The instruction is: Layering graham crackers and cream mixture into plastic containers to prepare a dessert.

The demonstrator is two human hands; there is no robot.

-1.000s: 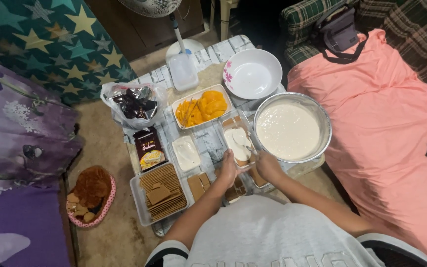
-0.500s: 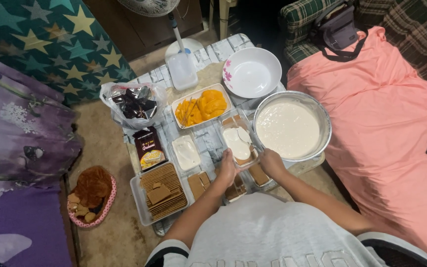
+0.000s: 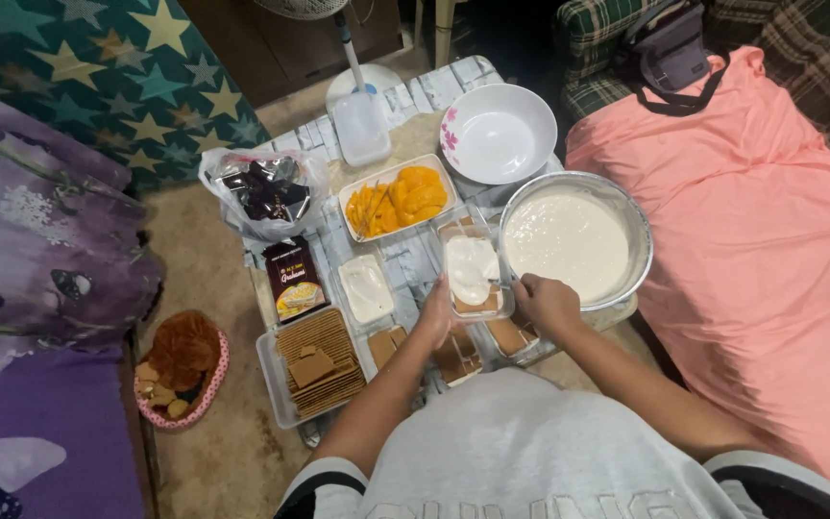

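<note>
A small clear plastic container [image 3: 474, 273], lined with brown crackers and topped with white cream, is held just above the low table [image 3: 415, 259]. My left hand [image 3: 437, 318] grips its left side. Pressed against its right rim is my right hand [image 3: 549, 306], fingers curled. A large metal bowl [image 3: 642, 240] of white cream stands right beside it. Under my hands lie other clear containers with crackers [image 3: 388, 343].
The table also holds a tray of mango slices [image 3: 398, 198], a small tub of cream [image 3: 367, 288], a tray of stacked crackers [image 3: 315, 365], a cracker pack [image 3: 292, 280], a bag of dark wrappers [image 3: 267, 192] and a white bowl [image 3: 497, 135]. Pink bedding [image 3: 770, 240] lies right, a basket [image 3: 181, 373] left.
My right hand has moved up from the lower containers to the right rim of the cream-topped container. My left hand has stayed on its left side.
</note>
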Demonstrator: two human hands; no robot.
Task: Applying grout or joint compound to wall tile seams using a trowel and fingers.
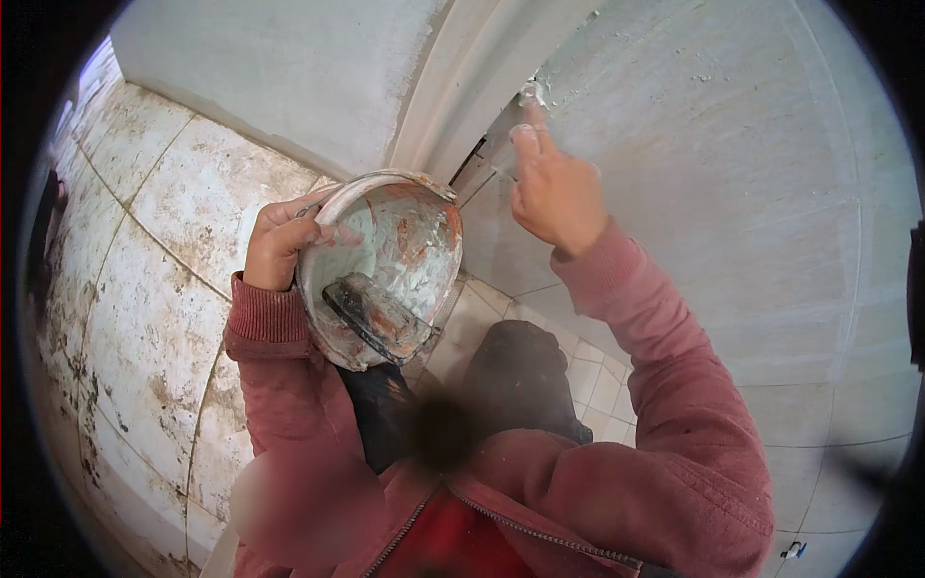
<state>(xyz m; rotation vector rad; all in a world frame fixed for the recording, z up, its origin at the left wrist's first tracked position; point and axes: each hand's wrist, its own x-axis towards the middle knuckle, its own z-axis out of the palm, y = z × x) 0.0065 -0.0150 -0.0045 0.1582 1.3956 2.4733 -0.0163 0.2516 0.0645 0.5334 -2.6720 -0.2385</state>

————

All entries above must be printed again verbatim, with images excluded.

The instruction is: Layering graham crackers and cream mixture into plastic containers to prepare a dessert.

The demonstrator is two human hands; there is no robot.

-1.000s: 
-0.500s: 
+0.000s: 

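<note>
A small clear plastic container [image 3: 474, 273], lined with brown crackers and topped with white cream, is held just above the low table [image 3: 415, 259]. My left hand [image 3: 437, 318] grips its left side. Pressed against its right rim is my right hand [image 3: 549, 306], fingers curled. A large metal bowl [image 3: 642, 240] of white cream stands right beside it. Under my hands lie other clear containers with crackers [image 3: 388, 343].
The table also holds a tray of mango slices [image 3: 398, 198], a small tub of cream [image 3: 367, 288], a tray of stacked crackers [image 3: 315, 365], a cracker pack [image 3: 292, 280], a bag of dark wrappers [image 3: 267, 192] and a white bowl [image 3: 497, 135]. Pink bedding [image 3: 770, 240] lies right, a basket [image 3: 181, 373] left.
My right hand has moved up from the lower containers to the right rim of the cream-topped container. My left hand has stayed on its left side.
</note>
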Demonstrator: two human hands; no robot.
Task: Applying grout or joint compound to wall tile seams using a trowel and fingers.
<state>(xyz m; rotation vector rad; all in a world frame fixed for the recording, z up, its origin at the left wrist's first tracked position; point and axes: each hand's wrist, its own x-axis towards the middle knuckle, its own z-axis out of the palm, y = z × x) 0.0065 -0.0150 -0.0045 0.1582 1.3956 2.4733 -0.0163 0.2516 0.0645 0.5334 -2.6720 -0.2385</state>

This exercise has now been finished.